From the first line to the last, print the material exactly, skipping the pictures.

(Data shown)

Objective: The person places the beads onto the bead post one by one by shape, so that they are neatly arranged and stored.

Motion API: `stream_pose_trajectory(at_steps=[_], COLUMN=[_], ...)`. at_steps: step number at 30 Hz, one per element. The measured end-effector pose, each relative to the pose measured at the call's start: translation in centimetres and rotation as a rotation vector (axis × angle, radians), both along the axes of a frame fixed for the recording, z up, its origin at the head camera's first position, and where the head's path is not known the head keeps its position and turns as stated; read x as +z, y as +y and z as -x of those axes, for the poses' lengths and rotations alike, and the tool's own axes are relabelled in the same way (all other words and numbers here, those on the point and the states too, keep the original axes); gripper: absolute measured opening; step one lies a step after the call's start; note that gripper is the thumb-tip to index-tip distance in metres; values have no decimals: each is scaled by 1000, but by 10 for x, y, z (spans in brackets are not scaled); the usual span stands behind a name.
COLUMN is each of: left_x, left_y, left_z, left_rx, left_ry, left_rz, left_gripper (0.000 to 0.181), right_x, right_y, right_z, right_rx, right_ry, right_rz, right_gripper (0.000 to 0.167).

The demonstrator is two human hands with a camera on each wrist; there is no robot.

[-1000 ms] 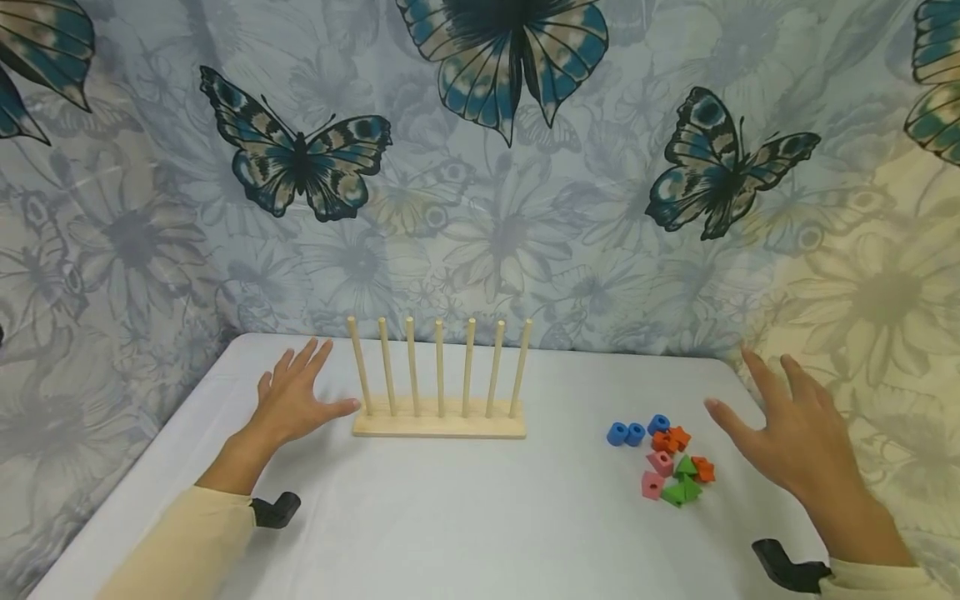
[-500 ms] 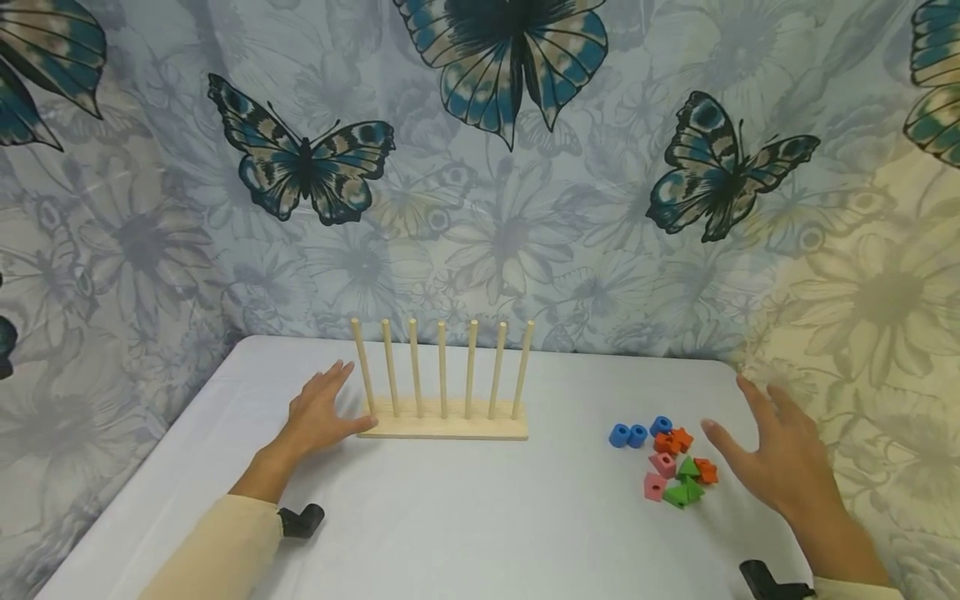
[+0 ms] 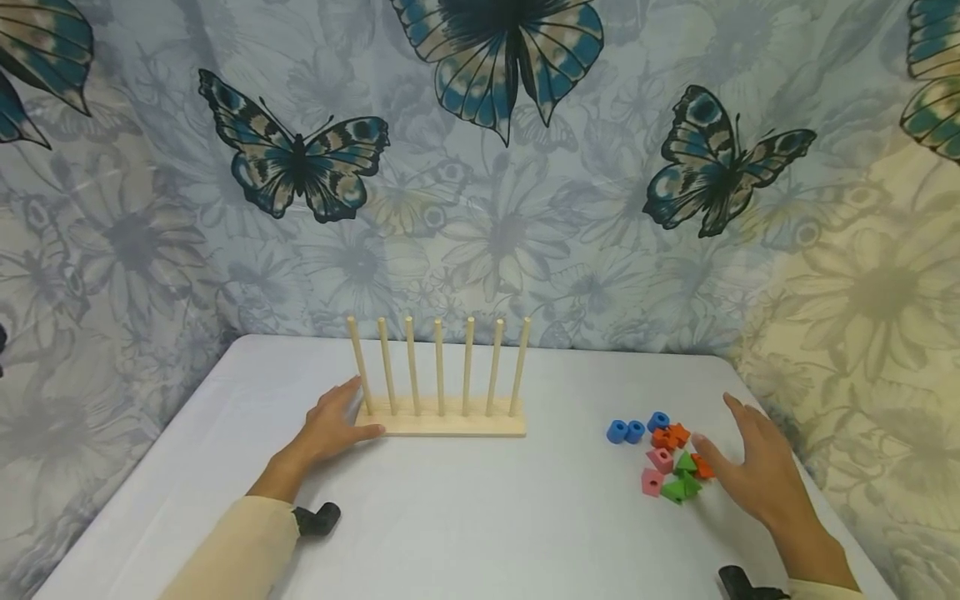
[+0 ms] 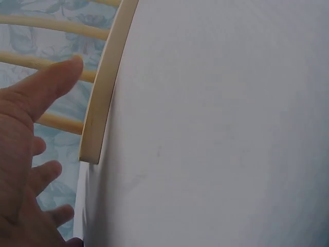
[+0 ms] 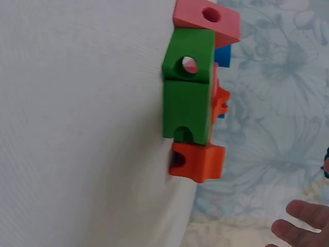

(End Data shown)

**Task output**
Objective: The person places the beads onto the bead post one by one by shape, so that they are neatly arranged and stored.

Motion API: `stream_pose_trajectory(at_steps=[_], COLUMN=[_], ...)`. at_steps: step number at 30 Hz, one per element. The measured end-effector pose, each relative to the pose measured at the call's start: translation in centimetres and rotation as a rotation vector (axis × angle, radians), both along the axes of a frame fixed for the recording, z up, its origin at the head camera's first position, and where the head's path is not known the head keeps its position and turns as stated; read x as +z, y as +y and z as -x of those axes, for the poses' lengths and rotations alike, and the tool's own axes are relabelled in the same way (all other words and numbers here, those on the point and the states too, keep the original axes); gripper: absolute measured opening; step one lies a step after the call's start; note that gripper is the thumb-tip to index-tip distance in metres; values have no decimals: each is scaled by 1000, but by 10 for x, y, z (spans in brackets are not scaled); the usual span stands behind a name.
COLUMN is each of: left_x, left_y, left_z, left_rx, left_ry, left_rz, left_gripper (0.000 to 0.181), right_x, right_y, right_z, right_rx, right_ry, right_rz, right_gripper (0.000 to 0.167).

The demonstrator is two human hands with a camera on each wrist; there is no robot.

[-1000 ms] 
[-500 ms] 
[+0 ms] 
[+0 ms] 
[+0 ms] 

This completes the output.